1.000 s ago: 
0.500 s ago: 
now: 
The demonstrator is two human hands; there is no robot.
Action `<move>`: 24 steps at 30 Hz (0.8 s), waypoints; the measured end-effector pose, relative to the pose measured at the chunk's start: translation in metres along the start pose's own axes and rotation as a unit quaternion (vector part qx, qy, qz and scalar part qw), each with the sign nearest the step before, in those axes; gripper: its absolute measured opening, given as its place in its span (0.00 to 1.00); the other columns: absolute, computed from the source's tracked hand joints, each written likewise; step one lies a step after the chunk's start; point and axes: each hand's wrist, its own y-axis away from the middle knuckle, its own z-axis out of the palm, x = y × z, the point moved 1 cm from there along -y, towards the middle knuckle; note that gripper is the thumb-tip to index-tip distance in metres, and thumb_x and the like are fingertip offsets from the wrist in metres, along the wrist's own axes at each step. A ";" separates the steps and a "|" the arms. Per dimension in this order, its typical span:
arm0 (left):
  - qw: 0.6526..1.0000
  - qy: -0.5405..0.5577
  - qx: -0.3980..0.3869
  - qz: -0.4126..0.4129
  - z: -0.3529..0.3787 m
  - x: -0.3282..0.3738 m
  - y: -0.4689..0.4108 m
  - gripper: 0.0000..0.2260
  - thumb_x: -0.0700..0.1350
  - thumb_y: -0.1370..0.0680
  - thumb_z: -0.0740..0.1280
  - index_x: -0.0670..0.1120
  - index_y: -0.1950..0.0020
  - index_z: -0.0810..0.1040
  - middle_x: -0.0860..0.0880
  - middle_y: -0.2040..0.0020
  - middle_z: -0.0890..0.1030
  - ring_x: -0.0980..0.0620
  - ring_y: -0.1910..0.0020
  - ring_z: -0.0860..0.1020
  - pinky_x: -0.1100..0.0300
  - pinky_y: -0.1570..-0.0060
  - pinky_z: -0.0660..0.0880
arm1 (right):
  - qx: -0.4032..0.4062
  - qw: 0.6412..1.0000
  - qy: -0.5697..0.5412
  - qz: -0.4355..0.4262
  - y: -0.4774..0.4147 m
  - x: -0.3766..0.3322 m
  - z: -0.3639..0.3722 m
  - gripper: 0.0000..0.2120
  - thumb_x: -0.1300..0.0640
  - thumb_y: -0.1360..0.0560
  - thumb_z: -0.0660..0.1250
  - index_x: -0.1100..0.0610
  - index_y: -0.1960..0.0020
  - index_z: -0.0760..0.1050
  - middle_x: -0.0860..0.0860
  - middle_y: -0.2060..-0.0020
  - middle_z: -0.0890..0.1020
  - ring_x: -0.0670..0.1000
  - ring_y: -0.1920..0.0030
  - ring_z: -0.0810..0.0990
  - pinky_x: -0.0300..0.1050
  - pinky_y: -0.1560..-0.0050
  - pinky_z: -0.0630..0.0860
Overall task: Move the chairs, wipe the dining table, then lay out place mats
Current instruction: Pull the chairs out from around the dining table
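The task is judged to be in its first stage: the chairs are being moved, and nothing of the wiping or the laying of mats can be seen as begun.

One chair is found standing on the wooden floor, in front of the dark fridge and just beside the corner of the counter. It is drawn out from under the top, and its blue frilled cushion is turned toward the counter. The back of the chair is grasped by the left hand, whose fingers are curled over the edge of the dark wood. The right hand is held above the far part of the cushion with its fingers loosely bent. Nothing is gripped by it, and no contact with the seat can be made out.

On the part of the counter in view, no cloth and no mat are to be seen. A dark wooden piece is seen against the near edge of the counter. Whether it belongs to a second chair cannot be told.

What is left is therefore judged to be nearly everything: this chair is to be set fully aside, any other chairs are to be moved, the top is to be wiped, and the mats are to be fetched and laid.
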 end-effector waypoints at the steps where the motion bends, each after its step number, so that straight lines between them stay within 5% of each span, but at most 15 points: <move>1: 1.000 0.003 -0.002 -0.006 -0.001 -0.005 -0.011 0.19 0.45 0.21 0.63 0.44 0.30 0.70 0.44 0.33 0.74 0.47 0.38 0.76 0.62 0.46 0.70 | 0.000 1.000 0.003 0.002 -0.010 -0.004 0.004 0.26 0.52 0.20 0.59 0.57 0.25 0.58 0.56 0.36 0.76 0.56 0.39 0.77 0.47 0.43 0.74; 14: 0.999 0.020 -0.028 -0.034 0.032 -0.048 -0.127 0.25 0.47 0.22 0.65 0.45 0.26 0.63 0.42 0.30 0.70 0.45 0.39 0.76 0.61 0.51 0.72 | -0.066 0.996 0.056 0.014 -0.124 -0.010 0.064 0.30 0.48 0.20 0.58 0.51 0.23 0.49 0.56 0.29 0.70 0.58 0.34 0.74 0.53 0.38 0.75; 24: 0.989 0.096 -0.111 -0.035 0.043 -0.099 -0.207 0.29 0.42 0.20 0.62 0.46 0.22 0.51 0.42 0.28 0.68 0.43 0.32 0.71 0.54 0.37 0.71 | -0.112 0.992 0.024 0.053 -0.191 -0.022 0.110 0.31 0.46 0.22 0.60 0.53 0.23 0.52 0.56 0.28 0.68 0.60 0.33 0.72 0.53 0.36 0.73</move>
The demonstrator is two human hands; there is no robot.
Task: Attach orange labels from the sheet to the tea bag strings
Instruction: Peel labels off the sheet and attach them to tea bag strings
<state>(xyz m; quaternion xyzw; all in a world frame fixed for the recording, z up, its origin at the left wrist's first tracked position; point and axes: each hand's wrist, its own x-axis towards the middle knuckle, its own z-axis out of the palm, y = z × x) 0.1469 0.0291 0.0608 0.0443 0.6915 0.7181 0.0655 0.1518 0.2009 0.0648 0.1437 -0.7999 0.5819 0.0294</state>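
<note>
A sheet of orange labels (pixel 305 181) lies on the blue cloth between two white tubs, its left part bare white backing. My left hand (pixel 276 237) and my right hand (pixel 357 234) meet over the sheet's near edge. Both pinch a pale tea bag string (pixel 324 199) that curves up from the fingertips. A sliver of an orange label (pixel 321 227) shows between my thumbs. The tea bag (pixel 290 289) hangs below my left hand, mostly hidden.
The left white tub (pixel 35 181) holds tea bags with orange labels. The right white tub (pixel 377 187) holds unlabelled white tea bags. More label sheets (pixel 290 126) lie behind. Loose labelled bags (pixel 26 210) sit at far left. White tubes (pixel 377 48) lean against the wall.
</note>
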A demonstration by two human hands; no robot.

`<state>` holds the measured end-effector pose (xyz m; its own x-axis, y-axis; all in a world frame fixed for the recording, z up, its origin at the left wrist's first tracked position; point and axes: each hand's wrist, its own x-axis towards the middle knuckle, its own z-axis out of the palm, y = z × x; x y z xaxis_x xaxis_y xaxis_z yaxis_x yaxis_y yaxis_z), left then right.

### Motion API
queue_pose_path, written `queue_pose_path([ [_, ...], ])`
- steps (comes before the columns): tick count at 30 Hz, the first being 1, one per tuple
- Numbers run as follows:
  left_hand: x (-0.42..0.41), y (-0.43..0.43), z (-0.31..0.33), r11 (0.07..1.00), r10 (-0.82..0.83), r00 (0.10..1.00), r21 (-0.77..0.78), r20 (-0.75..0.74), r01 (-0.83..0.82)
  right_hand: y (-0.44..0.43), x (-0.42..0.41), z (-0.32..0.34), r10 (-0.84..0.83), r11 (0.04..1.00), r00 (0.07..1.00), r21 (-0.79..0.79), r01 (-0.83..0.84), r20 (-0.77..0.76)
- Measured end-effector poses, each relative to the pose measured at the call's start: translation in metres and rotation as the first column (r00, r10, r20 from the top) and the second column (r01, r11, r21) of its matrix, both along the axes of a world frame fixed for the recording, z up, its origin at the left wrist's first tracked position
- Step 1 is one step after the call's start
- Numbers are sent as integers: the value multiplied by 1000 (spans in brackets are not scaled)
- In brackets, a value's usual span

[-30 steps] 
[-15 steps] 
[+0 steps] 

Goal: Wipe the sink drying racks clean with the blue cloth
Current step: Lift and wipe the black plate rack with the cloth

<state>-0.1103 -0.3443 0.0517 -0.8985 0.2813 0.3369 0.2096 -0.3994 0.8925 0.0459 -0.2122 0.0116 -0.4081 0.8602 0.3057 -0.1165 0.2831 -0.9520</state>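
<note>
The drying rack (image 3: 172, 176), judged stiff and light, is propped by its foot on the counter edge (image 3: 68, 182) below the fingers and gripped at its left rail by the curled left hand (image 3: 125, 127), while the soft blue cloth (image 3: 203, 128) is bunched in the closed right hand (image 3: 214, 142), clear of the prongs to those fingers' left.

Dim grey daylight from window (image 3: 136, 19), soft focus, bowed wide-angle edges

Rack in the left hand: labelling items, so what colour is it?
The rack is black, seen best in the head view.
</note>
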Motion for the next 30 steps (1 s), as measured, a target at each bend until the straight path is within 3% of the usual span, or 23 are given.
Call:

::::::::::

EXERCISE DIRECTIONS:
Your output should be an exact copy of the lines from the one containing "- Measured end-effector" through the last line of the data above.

SOLUTION TO THE PROBLEM:
- Measured end-effector poses, each relative to the pose measured at the call's start: translation in metres and rotation as the first column (r00, r10, r20 from the top) and the second column (r01, r11, r21) of its matrix, both along the axes of a world frame fixed for the recording, z up, its origin at the left wrist's first tracked position
- Step 1 is one step after the call's start
- Numbers are sent as integers: the value multiplied by 1000 (spans in brackets are not scaled)
- In brackets, a value's usual span

[-30 steps] 
[-15 steps] 
[+0 steps] 

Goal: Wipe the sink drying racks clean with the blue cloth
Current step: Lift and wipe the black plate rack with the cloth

<state>-0.1103 -0.3443 0.0517 -0.8985 0.2813 0.3369 0.2096 -0.3994 0.8925 0.0459 -0.2122 0.0116 -0.4081 0.8602 0.3057 -0.1165 0.2831 -0.9520</state>
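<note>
The drying rack (image 3: 172, 176), judged stiff and light, is propped by its foot on the counter edge (image 3: 68, 182) below the fingers and gripped at its left rail by the curled left hand (image 3: 125, 127), while the soft blue cloth (image 3: 203, 128) is bunched in the closed right hand (image 3: 214, 142), clear of the prongs to those fingers' left.

Dim grey daylight from window (image 3: 136, 19), soft focus, bowed wide-angle edges

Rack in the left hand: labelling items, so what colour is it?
The rack is black, seen best in the head view.
</note>
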Motion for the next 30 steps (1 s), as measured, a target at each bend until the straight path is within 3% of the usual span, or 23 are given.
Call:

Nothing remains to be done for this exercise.